Spitzenreiter kommt zum Angstgegner

Jana Höhm (links/hier im Heimspiel gegen  den TuS Drolshagen) und die TVS-Damen wollen am Sonntag gegen Tabellenführer SC DJK Everswinkel ihre tadellose Heimserie fortsetzen.
Jana Höhm (links/hier im Heimspiel gegen den TuS Drolshagen) und die TVS-Damen wollen am Sonntag gegen Tabellenführer SC DJK Everswinkel ihre tadellose Heimserie fortsetzen.
Foto: Tobias Schad
Was wir bereits wissen
Eine Woche vor dem Derby stehen die heimischen Oberligisten im Blickpunkt. Menden-Lendringsen spielt in Hille, Schwitten empfängt Primus Everswinkel.

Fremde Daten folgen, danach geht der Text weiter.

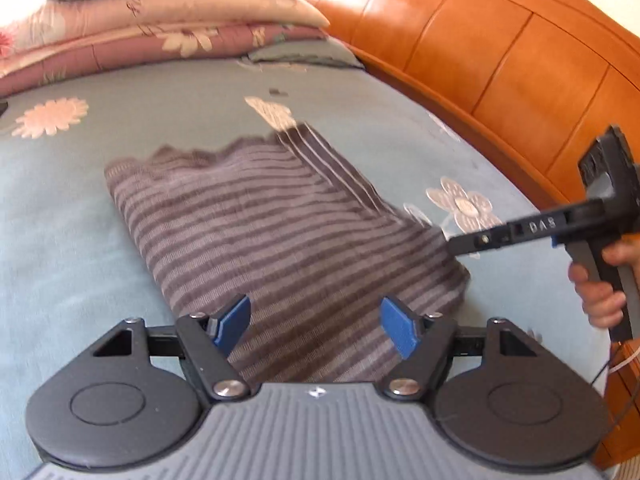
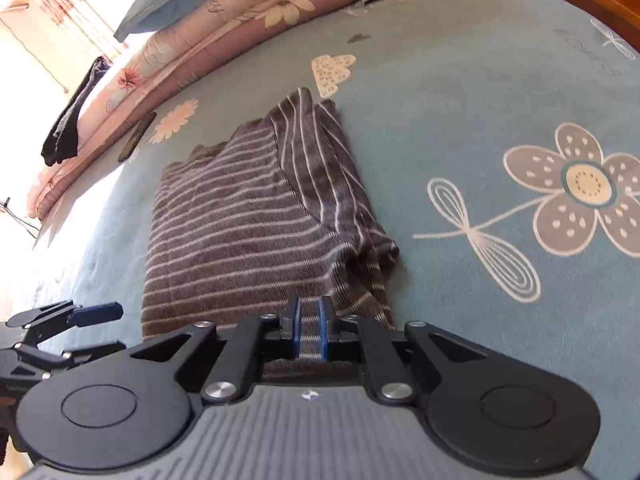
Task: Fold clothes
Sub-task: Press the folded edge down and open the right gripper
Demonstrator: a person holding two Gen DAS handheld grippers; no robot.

Menden..  In der Handball-Oberliga der Damen sind der TV Menden-Schwitten und die HSG Menden-Lendringsen zusammen mit Tabellenführer SC DJK Everswinkel das Maß aller Dinge. Für die Ballwerferinnen des TVS steht am Sonntagnachmittag sogar ein Spitzenspiel an – der Tabellenführer kommt in die Kreissporthalle (15.30 Uhr).

Die Damen aus Schwitten waren bis zum Hinspiel eigentlich so etwas wie ein Angstgegner für den Primus aus Everswinkel. Denn in den bisherigen Duellen hatten die Hönnestädterinnen meistens das bessere Ende für sich. Im September gewann Everswinkel dann mit 27:23.

„Da hatten wir nicht die optimale Vorbereitung“, erinnert sich Julia Wiemann an eine mit Problemen behaftete Anreise in den Kreis Warendorf – und auch vor dem morgigen Match zeigt die routinierte TVS-Akteurin größten Respekt. „Spiele gegen Everswinkel sind körperlich immer sehr anspruchsvoll“, erwartet Julia Wiemann eine umkämpfte Partie.

Das sieht auch TVS-Trainer Thorsten Stange so. „Everswinkel ist eine richtig hohe Hürde, da muss alles stimmen. Das Hinspiel war zwar ausgeglichen, doch wir haben verdient verloren“, sagt der Polizeibeamte.

Everswinkel scheint in dieser Saison das kompletteste Team zu sein. Vor allem defensiv wissen die Münsterländer zu überzeugen. In der Statistik wird das mit nur 293 Gegentoren in 13 Spielen untermauert. Aber auch die Damen aus der Kreissporthalle haben sich in dieser Spielzeit bereits viel Respekt erarbeitet. Die Heimbilanz des TVS ist beeindruckend: Sieben Spiele, sieben Siege. Bleibt das so, würde man in einer Woche als Tabellenführer in das Derby gegen die HSG Menden-Lendringsen gehen. Eine interessante Vorstellung.

Dass diese Partie bei der HSG bereits eine Rolle spielt, mag Jörg von Estorff, nicht verschweigen. „Man würde lügen, wenn man etwas anders behauptet“, sagt der HSG-Trainer. Am Sonntag wird man das Spiel des Lokalrivalen in der Kreissporthalle verfolgen.

Zunächst aber geht es für die HSG an diesem Samstag nach Ostwestfalen zum Ligavorletzten LIT Handball Nordhemmern/Südhemmern/Mindenerwald (17.30 Uhr in Hille). Dort sollten die Schützlinge von Jörg von Estorff klarer Favorit sein – bereits das Hinspiel gewann man sehr deutlich.

„Wir müssen auch dieses Spiel sehr konzentriert angehen“, fordert Jörg von Estorff die nötige Ernsthaftigkeit seiner Damen ein. Doch da braucht er sich eigentlich keine großen Sorgen machen, denn bei seinem Team läuft es derzeit einfach rund. „Die Mädchen sind richtig gut drauf“, berichtet der Coach von sehr engagierten Trainingseinheiten. Und die Spiele – zuletzt gelang ein Kantersieg beim TV Verl – untermauern das eindrucksvoll.